#radio #blog
*2024-09-13*
I've been struggling with my [[KiwiSDR Project]] for a bit, but we're mostly in the refinement process of that project. I'll be ordering things and tweaking it for a while but it's time to move on to the next thing - my pile of RTL-SDR's.
### What the heck is an RTL-SDR
I'm going to cut a lot of important history about this. An RTL-SDR is a cheap (~$30) USB dongle that was intended to be a receiver for European TV signals. You'd plug it into your laptop and be able to watch topless women sell orange juice on Italian TV, as they do on Italian TV (after a certain hour).
However, some enterprising individuals realized you could use the tuner to basically tune in about anything and this is basically how modern [Software Defined Radio](https://en.wikipedia.org/wiki/Software-defined_radio) ended up being popular. Go read that link, I can't explain everything to you.
When I talk about an RTL-SDR, I'm talking about the USB radio that can tune in a bunch of things. It can tune about 2.2MHz of spectrum in at a time which is more than enough to do some cool things. If you'd like a good history on them and a more basic introduction about things you can do with them, go look at the [RTL-SDR blog's About page](https://www.rtl-sdr.com/about-rtl-sdr/).
### So Why Are They Interesting?
They're cheap, but that's the start. This used to be the domain of _really expensive stuff_ but at $30 a pop, this turned into a game changer. They provide a constant 2.2MHz stream of radio data into your computer per RTL-SDR. Ok, I'll drop the nerd talk.
That may not make a whole lot of sense to non-radio people, and it may not make a whole lot of sense to people into radio.
When you say, tune the radio in your car to a radio station, it's only tuned into what you're listening to. The RTL-SDR is pulling in the whole radio dial (not really, but close) at a time.
### Ok, So Why Is That Interesting?
There is a project called [trunk-recorder](https://github.com/robotastic/trunk-recorder) that takes advantage of the fact that you can pull in such a wide part of the spectrum. It can do many things, but one of the primary ways you use it is as a police scanner. Yes, police, ambulances, fire trucks, whatever, we're just going to call it a police scanner for sake of conversation.
Your city's safety people use radios. Back in the day you could go to the store and buy a scanner to pick up the signals. But your city got bigger and needed more radio channels to communicate. But for sake of argument, your city has a police, fire, public parks, and ambulance service but they only have 3 frequencies total. This is where trunking comes in.

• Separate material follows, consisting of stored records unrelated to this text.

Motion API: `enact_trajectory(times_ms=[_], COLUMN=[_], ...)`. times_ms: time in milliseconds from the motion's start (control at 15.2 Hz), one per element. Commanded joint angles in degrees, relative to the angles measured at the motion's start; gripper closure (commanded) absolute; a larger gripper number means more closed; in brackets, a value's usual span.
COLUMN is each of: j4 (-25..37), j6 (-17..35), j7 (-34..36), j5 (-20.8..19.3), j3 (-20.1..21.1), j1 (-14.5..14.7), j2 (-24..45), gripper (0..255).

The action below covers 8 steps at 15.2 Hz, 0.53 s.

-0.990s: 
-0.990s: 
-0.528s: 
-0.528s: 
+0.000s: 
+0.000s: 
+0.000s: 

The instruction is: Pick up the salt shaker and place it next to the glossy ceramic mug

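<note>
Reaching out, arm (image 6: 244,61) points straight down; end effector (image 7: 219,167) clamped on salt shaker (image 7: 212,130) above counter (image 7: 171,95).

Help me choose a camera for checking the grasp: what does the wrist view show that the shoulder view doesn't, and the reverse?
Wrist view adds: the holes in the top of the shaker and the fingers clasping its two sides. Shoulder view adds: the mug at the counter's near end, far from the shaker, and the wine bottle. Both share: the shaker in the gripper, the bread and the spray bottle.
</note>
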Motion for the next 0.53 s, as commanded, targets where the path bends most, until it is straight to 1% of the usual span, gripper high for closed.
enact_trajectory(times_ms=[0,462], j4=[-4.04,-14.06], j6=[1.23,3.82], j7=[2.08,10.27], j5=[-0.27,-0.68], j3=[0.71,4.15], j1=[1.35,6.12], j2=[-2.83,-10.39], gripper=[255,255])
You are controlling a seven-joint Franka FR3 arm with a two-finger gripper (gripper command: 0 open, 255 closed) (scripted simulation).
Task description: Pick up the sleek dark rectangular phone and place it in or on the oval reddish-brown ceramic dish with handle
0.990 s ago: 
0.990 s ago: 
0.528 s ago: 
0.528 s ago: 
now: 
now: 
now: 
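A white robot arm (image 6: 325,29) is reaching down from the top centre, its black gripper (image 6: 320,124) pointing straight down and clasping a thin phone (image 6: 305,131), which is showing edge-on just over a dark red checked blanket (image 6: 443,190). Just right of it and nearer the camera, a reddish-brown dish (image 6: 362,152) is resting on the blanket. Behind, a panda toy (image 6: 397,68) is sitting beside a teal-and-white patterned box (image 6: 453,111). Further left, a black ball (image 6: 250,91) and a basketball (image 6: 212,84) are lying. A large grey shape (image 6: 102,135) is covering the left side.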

You'll have one radio channel that acts as the "trunk". It's a data stream attached to a computer that tells the radios what frequencies to transmit and receive on. The remaining frequencies are split up virtually with the computer and trunk data stream to make more radio space than you had before.
In the olde worlde, if you were lucky you could get a radio that would be able to understand the trunk and the other tuner of your radio around to follow one of those service frequencies.
When you can capture the entirety of the spectrum with multiple RTL-SDR's, your computer can tune in the trunk and record _every single conversation_ happening on the radio system because it's able to tune in all the frequencies. Granted, you can't listen to them all at once, but at you record them and listen to them at your leisure.
In a bigger city like Columbus where I live, this means you can use something like 5-6 RTL-SDR's and record every single radio conversation happening within the entire county. It's not only dispatchers talking to cars, but radio to radio conversations because your radios are able to work on every frequency at once (so to speak). It's like being able to listen to every phone conversation in a county at once.
Legal? Yes, these are your airwaves.
### So the KD8ORQ RTL-SDR's.
So I have a few of these things. I currently have 3 of them configured with a laptop to have Hilliard and Upper Alrington's services, but the problem is being able to consume and listen to the conversations in a way that matters. I could easily record all the conversations in the county from 100's of public services, but I have no way to make them listenable. This is the current project and hopefully I'll have more to report on this soon.